Studio album by Lou Reed
- Released: September 1974
- Recorded: 18 March – 26 April 1974
- Studio: Electric Lady Studios (Greenwich Village, New York City)
- Genre: Rock
- Length: 32:58
- Label: RCA Victor
- Producer: Steve Katz; Lou Reed;

Lou Reed chronology
| Rock 'n' Roll Animal (1974) | Sally Can't Dance (1974) | Lou Reed Live (1975) |

= Sally Can't Dance =

Sally Can't Dance is the fourth solo studio album by American rock musician Lou Reed, released in September 1974 by RCA Records. Steve Katz and Reed produced the album.

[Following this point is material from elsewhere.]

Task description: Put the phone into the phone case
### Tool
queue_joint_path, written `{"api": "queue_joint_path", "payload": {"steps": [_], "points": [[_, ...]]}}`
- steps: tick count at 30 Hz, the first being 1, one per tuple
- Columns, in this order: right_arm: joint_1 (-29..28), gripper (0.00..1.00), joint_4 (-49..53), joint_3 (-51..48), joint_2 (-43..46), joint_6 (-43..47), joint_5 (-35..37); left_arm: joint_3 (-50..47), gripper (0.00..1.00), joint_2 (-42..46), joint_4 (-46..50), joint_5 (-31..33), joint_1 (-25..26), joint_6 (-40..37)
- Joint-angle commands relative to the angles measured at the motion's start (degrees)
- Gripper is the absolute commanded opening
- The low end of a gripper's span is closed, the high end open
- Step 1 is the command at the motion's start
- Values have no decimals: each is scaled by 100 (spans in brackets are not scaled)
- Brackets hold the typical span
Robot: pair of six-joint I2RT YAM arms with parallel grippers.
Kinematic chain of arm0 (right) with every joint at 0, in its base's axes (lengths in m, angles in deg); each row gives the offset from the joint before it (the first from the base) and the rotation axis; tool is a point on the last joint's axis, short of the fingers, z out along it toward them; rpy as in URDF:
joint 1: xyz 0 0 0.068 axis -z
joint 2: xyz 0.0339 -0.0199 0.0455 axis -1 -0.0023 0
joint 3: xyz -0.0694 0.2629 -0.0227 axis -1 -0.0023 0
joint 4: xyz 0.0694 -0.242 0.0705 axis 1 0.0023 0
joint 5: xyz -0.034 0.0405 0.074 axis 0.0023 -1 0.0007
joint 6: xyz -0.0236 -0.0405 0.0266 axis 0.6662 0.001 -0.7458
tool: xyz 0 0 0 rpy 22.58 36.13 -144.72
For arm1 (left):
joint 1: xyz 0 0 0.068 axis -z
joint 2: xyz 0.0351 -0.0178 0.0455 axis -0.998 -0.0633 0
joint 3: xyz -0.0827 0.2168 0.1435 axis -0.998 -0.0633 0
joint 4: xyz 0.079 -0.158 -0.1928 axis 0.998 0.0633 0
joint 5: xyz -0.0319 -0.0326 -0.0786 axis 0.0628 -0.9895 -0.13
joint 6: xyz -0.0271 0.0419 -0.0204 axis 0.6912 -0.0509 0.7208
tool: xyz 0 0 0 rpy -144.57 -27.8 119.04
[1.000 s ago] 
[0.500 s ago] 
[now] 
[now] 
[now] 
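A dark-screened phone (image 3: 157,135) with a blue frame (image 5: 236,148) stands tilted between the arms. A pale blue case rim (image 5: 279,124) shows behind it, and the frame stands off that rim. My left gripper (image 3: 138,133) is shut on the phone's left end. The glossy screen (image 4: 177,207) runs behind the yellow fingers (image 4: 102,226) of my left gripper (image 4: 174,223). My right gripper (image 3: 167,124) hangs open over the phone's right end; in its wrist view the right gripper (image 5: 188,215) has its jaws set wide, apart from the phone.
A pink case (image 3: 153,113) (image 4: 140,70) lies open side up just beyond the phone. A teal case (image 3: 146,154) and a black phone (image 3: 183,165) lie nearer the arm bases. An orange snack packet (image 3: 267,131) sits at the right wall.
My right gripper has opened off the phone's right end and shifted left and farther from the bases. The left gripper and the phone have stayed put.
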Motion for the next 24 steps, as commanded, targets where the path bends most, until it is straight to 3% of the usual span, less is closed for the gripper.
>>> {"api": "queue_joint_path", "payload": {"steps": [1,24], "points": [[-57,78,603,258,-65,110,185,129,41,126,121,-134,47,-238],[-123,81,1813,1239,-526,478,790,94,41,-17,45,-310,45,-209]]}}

It remains Reed's highest-charting album in the United States, having peaked at #10 in October 1974 during a 14-week stay on the Billboard 200 album chart, the album "returns to the basics of rock". It is also the first solo Lou Reed album not to feature any songs originally recorded by Reed's earlier band, the Velvet Underground, as well as the first of Reed's solo studio albums to be recorded in the United States (Reed's previous three albums were all recorded in the United Kingdom). The album art was designed by noted Fillmore and Broadway poster artist David Edward Byrd and was one of the few album covers he ever designed.

Professional ratings
Review scores
| Source | Rating |
| AllMusic | Star |
| Chicago Tribune | Star |
| Christgau's Record Guide | B+ |
| Tom Hull | C+ |

==Background==
Aside from the title song, Sally Can't Dance includes "N.Y. Stars" (in which Reed pokes fun at "fourth-rate imitators" who tried to impress him by copying his style), "Kill Your Sons" (a reflection of his stay in a psychiatric hospital during his teen years, at his parents' insistence), and "Billy," about the fate of a schoolmate with more "normal" ambitions than he'd had. The latter track reunited Reed with erstwhile Velvet Underground bandmate Doug Yule, playing bass guitar. According to an interview with Yule, the call from Reed was "out of the blue", because Reed thought Yule's bass playing style would work well on the song "Billy", and Yule agreed to play on the song, later saying he "liked it" and that he had enjoyed the session. More tracks featuring Yule have emerged on a CD re-issue. The title song reached #88 in Canada,
 while the album itself was #22 for 3 weeks.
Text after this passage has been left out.